(GIVEN INFORMATION Opens)
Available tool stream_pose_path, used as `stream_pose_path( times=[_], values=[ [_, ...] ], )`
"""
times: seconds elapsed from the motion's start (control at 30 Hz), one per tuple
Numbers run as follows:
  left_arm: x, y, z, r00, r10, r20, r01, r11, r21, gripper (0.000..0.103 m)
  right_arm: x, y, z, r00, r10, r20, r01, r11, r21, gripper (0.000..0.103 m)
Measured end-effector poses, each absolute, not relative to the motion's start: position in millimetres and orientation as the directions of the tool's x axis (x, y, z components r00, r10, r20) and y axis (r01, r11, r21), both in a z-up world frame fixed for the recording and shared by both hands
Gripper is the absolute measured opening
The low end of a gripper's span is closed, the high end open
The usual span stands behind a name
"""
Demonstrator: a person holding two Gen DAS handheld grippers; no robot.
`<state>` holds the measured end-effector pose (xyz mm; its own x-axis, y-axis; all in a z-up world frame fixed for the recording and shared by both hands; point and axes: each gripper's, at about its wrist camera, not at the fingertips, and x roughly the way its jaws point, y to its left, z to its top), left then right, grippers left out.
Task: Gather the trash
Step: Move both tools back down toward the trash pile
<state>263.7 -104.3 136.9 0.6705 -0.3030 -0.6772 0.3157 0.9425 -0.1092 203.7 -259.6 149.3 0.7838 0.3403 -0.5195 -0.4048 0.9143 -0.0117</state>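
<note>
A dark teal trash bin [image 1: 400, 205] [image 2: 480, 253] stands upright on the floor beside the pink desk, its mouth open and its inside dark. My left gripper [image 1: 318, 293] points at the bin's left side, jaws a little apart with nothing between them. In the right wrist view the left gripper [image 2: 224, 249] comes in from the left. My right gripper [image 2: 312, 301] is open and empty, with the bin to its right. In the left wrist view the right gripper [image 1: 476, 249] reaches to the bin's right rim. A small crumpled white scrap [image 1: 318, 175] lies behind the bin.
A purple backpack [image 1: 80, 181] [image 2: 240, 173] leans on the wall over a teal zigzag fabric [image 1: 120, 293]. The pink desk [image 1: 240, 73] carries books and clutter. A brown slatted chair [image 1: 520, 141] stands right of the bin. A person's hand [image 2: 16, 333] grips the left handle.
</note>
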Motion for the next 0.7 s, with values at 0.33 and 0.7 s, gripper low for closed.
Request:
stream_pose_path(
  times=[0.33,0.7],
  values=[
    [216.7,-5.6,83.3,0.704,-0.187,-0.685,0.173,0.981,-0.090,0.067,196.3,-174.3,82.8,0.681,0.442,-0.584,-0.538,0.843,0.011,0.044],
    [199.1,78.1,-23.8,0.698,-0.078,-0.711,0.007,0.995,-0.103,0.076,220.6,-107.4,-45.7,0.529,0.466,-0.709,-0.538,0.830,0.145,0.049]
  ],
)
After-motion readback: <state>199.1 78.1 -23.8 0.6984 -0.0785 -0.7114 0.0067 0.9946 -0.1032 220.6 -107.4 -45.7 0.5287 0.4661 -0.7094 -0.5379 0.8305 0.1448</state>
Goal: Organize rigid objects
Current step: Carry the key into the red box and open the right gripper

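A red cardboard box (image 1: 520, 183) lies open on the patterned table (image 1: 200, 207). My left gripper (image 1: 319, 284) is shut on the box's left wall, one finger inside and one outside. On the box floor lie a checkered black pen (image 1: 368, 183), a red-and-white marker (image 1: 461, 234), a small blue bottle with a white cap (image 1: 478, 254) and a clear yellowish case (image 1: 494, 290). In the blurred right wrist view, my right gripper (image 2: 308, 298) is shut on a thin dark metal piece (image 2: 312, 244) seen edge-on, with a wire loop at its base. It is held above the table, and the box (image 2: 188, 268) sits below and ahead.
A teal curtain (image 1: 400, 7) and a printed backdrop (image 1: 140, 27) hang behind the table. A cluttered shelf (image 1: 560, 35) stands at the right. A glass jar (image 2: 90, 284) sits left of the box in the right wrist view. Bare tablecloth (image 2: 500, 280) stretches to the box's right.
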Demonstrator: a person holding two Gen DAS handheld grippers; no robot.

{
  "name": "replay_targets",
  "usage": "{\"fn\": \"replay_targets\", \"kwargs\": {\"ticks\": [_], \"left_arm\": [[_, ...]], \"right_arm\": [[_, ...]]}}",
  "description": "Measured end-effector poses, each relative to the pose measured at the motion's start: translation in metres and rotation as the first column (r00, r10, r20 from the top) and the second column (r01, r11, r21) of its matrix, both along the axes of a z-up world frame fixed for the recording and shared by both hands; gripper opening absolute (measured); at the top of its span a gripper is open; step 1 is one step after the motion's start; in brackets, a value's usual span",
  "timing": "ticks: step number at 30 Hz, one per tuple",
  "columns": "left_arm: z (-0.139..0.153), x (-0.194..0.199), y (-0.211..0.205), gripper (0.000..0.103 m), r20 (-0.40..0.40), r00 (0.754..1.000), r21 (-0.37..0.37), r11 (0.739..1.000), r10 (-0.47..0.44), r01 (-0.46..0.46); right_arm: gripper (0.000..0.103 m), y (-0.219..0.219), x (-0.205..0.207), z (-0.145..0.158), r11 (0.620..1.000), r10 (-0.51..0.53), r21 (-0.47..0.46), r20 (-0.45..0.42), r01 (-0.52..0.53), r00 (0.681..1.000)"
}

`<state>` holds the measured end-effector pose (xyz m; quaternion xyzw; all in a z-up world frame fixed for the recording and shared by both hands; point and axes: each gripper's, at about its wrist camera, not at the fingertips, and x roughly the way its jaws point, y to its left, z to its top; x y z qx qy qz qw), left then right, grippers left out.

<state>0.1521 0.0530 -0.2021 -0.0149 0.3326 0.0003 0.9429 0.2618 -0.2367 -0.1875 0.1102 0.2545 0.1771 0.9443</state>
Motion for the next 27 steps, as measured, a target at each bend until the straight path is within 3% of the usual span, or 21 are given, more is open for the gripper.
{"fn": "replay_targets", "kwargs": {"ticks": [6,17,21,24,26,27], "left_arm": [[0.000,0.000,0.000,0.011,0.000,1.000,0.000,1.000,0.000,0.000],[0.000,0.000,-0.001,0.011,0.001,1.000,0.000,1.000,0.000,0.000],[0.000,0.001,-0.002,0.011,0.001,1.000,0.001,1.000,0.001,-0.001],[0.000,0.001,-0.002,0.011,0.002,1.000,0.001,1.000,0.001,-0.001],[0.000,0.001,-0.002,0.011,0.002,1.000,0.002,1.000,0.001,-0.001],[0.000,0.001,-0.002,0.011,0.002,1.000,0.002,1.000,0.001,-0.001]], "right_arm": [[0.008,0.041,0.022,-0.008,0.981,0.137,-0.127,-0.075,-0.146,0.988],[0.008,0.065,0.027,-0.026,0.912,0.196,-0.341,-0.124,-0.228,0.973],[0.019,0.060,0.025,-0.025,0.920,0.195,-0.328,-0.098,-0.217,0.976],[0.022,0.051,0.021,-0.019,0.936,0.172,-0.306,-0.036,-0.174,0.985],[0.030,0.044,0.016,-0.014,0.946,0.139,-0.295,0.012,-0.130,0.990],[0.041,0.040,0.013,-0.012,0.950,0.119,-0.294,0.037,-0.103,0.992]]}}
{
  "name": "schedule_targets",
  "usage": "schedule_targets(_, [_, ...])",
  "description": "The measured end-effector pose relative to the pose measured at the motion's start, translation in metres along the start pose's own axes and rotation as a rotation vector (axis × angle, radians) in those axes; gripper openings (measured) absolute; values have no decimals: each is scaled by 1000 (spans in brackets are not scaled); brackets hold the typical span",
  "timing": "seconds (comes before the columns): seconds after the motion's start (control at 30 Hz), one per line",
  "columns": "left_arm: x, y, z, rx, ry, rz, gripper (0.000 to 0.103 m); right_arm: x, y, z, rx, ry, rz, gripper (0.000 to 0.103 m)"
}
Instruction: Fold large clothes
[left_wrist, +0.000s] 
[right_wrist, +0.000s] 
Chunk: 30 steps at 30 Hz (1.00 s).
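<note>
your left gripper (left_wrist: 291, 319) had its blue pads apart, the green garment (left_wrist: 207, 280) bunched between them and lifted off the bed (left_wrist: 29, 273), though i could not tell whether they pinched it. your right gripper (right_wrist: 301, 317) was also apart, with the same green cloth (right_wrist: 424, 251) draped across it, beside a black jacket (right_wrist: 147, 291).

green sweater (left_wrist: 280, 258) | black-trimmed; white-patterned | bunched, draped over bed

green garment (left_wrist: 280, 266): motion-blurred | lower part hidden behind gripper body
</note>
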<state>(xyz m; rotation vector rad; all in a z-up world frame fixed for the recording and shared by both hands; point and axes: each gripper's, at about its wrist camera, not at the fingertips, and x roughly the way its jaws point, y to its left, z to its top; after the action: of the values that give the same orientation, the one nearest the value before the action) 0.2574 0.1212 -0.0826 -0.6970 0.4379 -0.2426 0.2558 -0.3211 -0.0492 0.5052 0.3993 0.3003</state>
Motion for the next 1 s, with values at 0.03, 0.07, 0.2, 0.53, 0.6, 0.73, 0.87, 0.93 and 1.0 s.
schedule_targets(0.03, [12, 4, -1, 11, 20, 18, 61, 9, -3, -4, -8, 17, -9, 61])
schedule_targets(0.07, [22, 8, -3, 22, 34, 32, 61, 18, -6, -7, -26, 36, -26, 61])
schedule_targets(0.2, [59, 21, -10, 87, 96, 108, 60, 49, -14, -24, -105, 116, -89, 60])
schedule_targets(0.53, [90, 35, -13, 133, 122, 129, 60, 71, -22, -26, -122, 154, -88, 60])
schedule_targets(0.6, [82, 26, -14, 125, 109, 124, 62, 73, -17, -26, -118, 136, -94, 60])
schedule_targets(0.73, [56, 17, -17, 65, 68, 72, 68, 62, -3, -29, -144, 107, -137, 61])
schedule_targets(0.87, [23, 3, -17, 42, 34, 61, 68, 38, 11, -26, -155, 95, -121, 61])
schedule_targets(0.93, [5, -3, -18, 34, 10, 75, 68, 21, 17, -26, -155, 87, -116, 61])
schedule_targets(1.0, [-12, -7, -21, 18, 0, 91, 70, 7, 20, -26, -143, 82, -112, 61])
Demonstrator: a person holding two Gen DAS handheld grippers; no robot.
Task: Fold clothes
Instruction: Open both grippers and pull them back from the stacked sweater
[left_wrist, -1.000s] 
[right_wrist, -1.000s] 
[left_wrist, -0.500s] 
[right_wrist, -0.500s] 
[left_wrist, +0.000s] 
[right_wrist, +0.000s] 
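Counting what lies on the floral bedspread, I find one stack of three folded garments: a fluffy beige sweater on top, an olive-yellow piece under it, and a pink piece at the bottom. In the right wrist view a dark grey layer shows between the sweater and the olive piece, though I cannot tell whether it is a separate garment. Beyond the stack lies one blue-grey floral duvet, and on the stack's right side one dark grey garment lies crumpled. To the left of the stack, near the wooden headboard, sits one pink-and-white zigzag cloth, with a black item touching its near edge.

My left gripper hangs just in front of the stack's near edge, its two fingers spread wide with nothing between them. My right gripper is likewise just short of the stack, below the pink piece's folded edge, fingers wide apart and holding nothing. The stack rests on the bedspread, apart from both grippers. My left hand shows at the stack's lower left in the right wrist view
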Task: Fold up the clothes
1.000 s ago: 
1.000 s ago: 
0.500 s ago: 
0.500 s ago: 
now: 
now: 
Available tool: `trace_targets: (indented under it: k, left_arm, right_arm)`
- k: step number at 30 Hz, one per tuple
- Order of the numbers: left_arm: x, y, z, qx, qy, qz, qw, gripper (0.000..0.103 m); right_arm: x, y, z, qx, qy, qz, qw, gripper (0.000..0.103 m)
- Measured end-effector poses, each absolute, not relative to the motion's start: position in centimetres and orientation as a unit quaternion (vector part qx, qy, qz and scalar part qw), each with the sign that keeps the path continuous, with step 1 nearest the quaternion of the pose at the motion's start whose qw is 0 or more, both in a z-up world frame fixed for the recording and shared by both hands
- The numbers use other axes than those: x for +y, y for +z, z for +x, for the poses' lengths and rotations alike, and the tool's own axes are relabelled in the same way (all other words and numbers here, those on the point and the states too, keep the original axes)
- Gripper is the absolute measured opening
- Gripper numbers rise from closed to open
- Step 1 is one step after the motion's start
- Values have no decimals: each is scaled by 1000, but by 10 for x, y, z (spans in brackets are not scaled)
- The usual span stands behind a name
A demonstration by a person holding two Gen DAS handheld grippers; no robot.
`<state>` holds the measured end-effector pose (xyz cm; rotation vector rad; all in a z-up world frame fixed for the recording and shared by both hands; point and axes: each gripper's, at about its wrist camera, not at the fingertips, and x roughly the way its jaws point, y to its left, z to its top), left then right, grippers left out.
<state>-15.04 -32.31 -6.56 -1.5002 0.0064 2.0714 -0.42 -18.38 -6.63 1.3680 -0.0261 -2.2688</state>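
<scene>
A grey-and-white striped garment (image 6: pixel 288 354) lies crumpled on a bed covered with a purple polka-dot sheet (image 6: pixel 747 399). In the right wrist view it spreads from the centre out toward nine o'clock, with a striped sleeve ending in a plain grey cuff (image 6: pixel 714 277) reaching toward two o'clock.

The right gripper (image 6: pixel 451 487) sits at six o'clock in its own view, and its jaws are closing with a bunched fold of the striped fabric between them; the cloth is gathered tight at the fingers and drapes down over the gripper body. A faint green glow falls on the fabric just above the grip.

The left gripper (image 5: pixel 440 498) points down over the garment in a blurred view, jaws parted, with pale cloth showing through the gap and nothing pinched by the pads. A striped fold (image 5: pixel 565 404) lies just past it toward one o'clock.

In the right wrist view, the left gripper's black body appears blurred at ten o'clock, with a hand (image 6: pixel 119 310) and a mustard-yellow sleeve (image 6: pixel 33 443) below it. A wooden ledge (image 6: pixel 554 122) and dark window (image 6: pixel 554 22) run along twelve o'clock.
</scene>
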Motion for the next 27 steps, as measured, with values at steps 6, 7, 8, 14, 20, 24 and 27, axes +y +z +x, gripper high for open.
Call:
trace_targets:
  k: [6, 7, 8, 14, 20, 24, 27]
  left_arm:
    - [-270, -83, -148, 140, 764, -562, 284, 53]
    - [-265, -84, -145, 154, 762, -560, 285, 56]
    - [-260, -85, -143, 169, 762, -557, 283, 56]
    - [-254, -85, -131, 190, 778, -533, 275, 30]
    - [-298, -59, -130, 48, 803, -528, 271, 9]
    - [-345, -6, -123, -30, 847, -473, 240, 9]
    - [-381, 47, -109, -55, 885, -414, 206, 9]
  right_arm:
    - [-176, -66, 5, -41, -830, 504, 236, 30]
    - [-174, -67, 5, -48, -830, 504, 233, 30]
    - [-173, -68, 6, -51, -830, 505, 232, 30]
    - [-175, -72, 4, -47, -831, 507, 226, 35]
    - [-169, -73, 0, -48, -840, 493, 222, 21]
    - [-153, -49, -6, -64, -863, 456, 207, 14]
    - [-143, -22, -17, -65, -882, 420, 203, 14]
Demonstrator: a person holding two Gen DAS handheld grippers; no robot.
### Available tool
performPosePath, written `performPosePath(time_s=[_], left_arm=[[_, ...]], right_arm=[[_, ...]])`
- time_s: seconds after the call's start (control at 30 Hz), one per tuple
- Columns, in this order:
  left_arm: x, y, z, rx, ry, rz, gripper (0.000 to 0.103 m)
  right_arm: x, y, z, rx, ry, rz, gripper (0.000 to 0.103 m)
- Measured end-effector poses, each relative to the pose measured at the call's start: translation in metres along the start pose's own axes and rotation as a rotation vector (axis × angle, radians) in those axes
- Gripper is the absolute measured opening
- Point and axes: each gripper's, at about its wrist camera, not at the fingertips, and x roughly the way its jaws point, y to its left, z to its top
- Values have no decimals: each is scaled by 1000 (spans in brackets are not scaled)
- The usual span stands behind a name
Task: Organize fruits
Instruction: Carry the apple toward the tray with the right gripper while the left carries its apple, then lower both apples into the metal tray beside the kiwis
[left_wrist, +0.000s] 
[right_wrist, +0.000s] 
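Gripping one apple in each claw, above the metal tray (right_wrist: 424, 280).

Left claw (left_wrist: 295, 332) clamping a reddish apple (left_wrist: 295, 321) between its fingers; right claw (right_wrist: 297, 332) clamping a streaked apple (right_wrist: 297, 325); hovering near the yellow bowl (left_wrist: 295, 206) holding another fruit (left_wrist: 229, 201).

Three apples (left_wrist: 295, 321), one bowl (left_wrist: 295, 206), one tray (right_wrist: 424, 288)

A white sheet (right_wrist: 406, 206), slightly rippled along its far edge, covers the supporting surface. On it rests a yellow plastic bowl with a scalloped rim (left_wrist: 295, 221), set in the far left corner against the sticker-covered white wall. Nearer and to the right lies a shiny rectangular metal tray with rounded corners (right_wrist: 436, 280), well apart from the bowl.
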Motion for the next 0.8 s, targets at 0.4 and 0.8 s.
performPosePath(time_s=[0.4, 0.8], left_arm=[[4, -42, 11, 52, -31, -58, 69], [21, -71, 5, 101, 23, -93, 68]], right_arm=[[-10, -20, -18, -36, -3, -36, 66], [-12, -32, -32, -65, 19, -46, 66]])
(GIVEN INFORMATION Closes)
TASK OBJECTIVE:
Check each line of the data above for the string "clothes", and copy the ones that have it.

RESULT OF THE EXERCISE:
Instruction: Fold large clothes
Task: Fold clothes
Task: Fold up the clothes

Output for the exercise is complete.